# [PROBLEM DESCRIPTION]
Within the listing below, determine how many lines hold the word "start". Give the number with no commentary.

++++++

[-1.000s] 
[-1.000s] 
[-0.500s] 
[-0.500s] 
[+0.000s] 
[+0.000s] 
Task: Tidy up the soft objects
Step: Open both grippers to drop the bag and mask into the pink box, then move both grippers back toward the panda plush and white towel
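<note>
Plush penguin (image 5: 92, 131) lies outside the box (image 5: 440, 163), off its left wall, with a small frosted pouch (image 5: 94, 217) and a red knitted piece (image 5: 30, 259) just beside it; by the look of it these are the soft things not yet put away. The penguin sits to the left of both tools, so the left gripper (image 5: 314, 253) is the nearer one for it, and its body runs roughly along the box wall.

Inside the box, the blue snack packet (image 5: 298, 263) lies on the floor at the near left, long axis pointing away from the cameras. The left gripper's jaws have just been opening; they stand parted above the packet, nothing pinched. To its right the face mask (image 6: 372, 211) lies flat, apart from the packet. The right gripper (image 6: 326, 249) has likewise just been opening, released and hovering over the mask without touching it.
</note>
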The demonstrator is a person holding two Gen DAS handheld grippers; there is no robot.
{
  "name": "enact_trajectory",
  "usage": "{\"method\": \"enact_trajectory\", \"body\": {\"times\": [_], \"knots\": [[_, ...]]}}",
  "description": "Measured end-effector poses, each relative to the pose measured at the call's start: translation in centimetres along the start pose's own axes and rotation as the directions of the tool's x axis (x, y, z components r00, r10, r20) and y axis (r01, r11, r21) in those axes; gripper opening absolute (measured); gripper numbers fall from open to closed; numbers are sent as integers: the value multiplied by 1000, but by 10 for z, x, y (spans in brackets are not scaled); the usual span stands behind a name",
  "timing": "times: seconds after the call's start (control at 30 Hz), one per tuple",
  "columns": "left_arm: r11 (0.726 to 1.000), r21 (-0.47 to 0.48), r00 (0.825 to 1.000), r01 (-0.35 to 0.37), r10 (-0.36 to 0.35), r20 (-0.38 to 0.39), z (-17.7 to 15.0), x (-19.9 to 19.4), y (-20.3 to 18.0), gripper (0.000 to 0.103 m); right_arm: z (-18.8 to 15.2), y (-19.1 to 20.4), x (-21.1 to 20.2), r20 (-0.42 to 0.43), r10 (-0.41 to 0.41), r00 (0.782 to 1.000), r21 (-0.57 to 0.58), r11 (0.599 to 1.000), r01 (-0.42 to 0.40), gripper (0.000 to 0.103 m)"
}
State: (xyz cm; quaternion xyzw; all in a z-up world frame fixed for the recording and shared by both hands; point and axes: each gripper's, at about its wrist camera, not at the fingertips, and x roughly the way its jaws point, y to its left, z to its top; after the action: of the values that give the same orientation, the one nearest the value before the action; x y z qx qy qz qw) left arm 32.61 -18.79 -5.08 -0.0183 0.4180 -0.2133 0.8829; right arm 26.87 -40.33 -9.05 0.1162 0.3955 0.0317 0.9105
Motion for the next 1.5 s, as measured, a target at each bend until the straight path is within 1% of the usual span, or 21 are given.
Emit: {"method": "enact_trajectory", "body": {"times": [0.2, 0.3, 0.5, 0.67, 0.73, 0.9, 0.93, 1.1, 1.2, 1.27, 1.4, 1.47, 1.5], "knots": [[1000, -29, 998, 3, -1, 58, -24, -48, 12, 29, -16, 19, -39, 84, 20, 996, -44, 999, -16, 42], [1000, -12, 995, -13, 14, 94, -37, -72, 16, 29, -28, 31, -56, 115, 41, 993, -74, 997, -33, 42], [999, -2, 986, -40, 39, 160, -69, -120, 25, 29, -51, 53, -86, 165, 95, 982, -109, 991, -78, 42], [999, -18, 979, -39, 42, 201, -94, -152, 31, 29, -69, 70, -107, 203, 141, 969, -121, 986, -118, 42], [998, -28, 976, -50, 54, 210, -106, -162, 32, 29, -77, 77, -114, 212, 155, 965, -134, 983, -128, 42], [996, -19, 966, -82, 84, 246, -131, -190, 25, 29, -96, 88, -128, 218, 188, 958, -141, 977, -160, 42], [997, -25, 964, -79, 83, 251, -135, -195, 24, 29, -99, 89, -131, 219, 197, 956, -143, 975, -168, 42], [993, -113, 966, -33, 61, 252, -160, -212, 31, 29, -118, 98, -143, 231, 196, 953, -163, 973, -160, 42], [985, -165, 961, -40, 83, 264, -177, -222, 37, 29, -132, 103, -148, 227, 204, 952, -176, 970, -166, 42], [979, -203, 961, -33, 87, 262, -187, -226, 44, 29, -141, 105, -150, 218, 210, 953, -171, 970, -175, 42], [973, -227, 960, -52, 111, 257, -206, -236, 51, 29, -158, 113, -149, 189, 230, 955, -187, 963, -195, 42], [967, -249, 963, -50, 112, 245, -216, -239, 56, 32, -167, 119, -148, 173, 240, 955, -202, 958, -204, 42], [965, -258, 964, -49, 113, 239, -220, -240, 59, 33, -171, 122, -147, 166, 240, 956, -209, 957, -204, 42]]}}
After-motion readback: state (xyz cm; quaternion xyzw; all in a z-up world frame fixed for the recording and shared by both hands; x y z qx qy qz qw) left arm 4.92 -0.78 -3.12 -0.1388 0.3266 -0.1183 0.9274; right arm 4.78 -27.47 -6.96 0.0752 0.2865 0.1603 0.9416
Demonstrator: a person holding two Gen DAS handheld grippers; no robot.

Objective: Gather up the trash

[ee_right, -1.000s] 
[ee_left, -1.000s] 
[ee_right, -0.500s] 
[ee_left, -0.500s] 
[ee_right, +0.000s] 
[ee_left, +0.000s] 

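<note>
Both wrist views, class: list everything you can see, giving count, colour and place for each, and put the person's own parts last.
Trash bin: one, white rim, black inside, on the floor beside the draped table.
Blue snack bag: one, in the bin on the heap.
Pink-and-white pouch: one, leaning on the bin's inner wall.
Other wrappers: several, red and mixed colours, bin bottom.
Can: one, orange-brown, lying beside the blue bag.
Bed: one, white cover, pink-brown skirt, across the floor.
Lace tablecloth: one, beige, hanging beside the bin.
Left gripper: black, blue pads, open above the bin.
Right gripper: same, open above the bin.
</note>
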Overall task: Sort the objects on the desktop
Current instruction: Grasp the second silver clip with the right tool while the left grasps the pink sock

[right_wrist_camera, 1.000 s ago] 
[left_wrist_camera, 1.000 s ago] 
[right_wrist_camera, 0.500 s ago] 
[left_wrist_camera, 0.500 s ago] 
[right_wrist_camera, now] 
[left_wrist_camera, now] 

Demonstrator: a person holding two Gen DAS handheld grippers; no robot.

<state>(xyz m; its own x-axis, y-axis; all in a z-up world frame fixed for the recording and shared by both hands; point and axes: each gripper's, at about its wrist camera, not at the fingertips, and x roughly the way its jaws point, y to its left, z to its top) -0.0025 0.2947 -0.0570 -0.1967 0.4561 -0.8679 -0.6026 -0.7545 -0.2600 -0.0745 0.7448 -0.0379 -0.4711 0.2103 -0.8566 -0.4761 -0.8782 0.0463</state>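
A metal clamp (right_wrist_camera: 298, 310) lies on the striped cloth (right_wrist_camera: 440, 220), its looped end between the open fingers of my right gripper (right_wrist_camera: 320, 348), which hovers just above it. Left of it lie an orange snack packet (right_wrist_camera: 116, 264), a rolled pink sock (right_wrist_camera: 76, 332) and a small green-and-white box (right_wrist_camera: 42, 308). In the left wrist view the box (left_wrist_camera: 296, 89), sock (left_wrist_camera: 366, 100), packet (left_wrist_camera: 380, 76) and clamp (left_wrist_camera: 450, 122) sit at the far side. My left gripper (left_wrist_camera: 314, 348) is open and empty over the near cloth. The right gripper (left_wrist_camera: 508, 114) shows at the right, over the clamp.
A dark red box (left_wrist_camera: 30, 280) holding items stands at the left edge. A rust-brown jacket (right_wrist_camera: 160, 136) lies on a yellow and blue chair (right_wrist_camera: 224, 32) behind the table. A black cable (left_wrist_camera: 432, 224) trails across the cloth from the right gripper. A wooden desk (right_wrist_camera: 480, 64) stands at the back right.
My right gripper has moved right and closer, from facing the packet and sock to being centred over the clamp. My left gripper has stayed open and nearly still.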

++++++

# [EXERCISE OUTPUT]
2